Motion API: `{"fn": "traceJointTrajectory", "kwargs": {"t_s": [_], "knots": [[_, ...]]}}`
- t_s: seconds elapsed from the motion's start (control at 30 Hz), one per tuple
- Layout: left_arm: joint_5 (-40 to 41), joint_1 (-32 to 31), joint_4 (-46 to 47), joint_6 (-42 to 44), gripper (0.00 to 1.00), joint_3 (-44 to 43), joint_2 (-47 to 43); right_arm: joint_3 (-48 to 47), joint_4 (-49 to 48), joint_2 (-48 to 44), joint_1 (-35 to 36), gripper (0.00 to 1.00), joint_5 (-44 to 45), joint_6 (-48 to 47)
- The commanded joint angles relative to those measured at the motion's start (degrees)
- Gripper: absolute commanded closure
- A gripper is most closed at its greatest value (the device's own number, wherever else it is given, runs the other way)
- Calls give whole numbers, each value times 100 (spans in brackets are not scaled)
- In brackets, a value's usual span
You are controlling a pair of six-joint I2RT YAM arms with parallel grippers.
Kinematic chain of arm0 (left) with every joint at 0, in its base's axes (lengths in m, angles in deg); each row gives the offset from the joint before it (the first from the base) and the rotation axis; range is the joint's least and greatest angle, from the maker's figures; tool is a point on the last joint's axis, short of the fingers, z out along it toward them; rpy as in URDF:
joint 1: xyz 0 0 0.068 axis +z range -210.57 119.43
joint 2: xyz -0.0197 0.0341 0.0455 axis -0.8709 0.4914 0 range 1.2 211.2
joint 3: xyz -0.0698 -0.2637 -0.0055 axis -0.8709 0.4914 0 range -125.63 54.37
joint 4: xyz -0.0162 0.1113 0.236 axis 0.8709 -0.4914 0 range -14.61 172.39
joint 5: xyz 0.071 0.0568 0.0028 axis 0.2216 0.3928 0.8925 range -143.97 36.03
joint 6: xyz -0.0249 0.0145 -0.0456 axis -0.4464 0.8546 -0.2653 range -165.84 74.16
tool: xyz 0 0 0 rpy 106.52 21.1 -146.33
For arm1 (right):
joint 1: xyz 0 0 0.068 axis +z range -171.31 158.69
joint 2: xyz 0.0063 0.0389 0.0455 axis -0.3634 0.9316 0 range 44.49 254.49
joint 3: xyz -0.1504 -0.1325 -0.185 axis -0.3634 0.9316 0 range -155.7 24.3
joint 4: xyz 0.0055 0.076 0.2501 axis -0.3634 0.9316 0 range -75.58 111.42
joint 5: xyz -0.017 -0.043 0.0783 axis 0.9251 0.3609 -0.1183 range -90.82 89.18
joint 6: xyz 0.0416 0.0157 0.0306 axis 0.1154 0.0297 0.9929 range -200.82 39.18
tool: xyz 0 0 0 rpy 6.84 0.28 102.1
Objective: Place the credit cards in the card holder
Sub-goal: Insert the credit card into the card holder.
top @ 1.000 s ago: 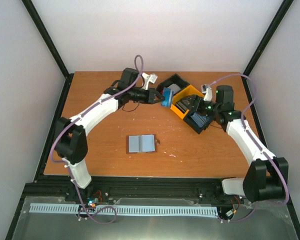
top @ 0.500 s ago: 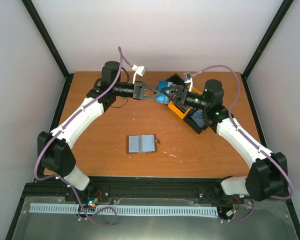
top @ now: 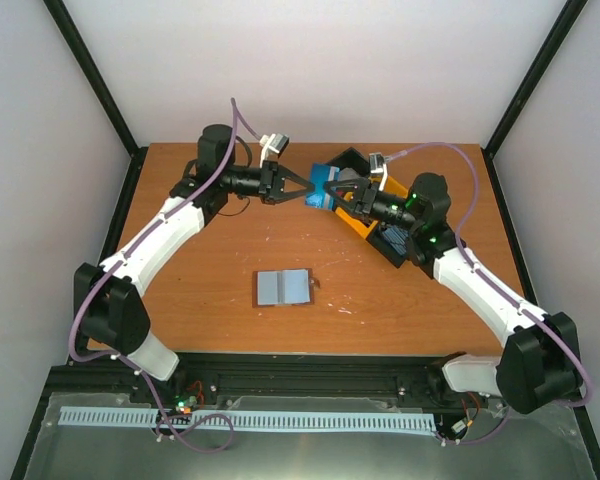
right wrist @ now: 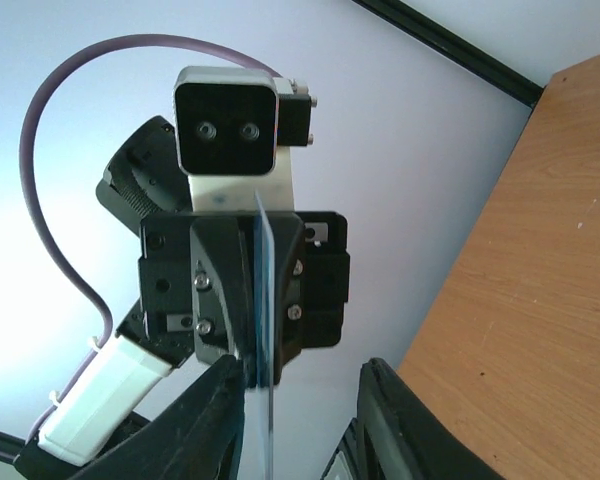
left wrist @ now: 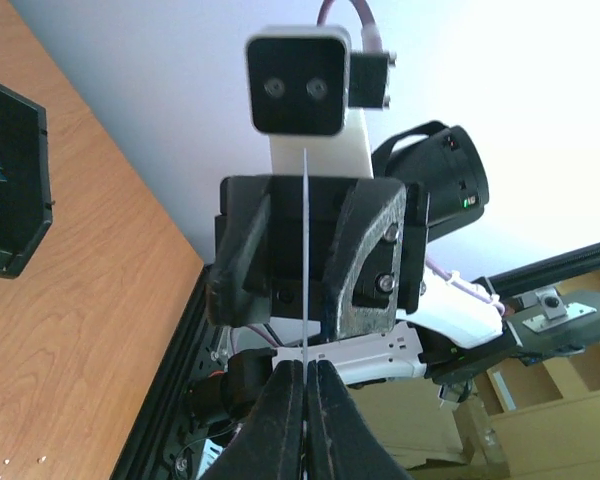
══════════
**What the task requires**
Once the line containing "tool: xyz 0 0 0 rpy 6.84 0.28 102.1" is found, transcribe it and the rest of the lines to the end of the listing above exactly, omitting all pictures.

**Solution for this task**
tool: xyz 0 0 0 rpy 6.84 0.28 102.1
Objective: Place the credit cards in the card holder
Sub-goal: Insert the credit card into the card holder.
top @ 1.000 s ago: 
top @ 0.500 s ago: 
top @ now: 
right wrist @ now: 
left wrist @ now: 

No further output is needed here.